Fresh Air: It’s for Your Health

“Every hour spent in the open is a clear gain,
tending to the increase of brain power and bodily vigour,
and to the lengthening of life itself.
They who know what it is to have fevered skin and throbbing brain deliciously soothed by the cool touch of the air
are inclined to make a new rule of life:
Never be within doors when you can rightly be without.”

– Charlotte Mason, Home Education

Winter is only half over here in Ontario. The snow still flies … the winds still blow … our wood pile is quickly shrinking … and temperatures remain frozen. And yet, every day, after lunch, my children are bundled up and encouraged to go outside and play for a few hours – yes, even in the winter. And yes, even the two year old.

I’ll never forget the day I saw my friend’s Dutch grandmother bundle up her infant grandson and place him in a snuggled-up 1950s buggy and roll his little stroller outside to their covered porch. I cannot remember just exactly how cold it was at that time, but it was definitely the middle of a chilly Ontario winter. I questioned the wise and confident Oma as to why she left her grandson out in the cold, albeit tucked in warm blankets with his head and body covered. Her simple answer:

“It’s good for him. Babies sleep better with fresh air.”

As a first time young mom, I was shocked to hear such advice, but she was right! Until then, I had never heard of allowing a baby to sleep outside in the chilly air before. But now, after years of being a parent myself and seeing the benefits of fresh air, I believe – I know –  her view was correct.
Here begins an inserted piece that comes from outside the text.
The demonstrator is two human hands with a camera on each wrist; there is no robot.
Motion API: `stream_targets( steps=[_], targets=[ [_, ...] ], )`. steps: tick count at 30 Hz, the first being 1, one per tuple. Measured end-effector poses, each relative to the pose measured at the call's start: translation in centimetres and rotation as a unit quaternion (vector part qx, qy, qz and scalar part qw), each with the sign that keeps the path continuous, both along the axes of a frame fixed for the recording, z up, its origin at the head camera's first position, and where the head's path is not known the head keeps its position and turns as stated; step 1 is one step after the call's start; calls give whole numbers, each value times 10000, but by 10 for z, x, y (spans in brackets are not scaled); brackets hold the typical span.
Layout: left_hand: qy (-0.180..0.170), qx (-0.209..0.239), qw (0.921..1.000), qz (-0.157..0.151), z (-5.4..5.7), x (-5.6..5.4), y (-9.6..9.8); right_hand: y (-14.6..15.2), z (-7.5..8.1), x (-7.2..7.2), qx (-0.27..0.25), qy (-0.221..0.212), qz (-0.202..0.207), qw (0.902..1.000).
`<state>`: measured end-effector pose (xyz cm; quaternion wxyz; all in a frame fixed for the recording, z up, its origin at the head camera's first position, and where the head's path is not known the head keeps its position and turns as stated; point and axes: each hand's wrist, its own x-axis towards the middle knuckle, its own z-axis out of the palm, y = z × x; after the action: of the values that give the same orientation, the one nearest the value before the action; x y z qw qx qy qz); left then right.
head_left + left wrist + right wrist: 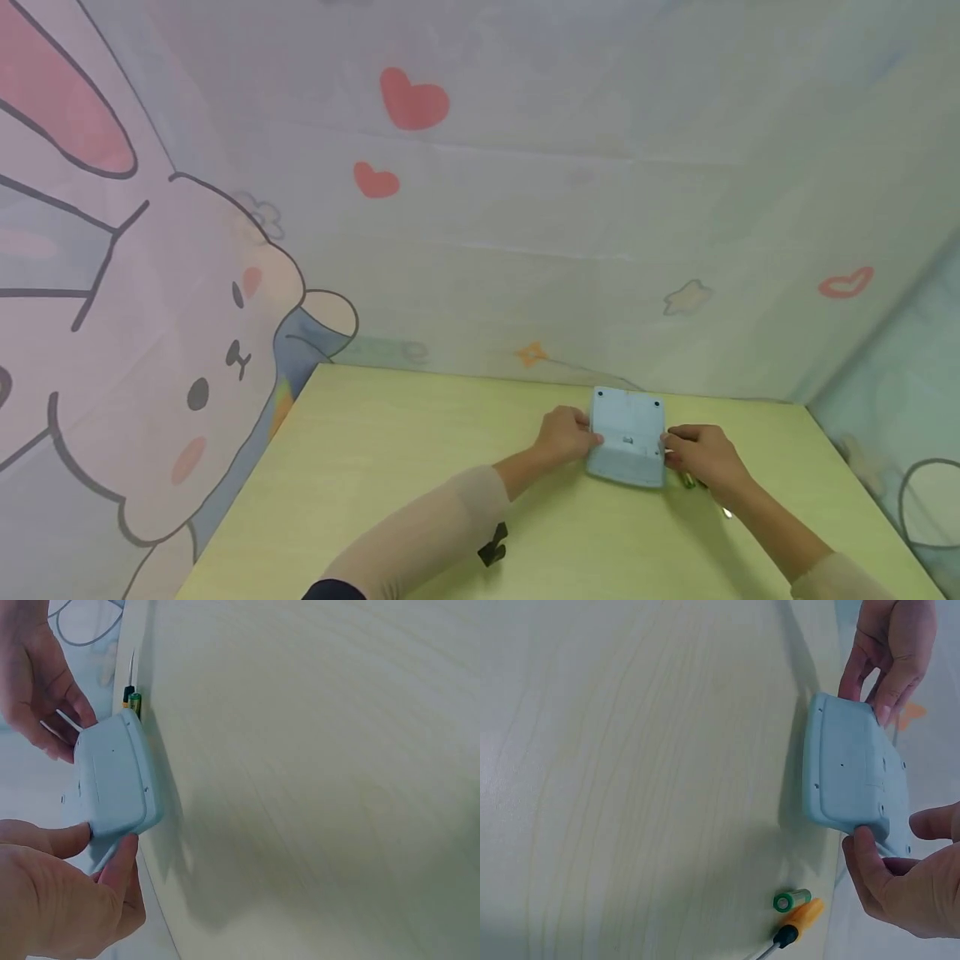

Recently, as I was watching my energetic children play outside on their snow hill, I realized one thing: all seven children have remained fairly healthy for the winter thus far, with only a few sniffles for the little ones. Part of this plays into the fact that , yes, they are homeschooled and therefore not around as many germs. However, I do credit most of their health to a very important factor: good old fashioned, crisp, fresh winter air.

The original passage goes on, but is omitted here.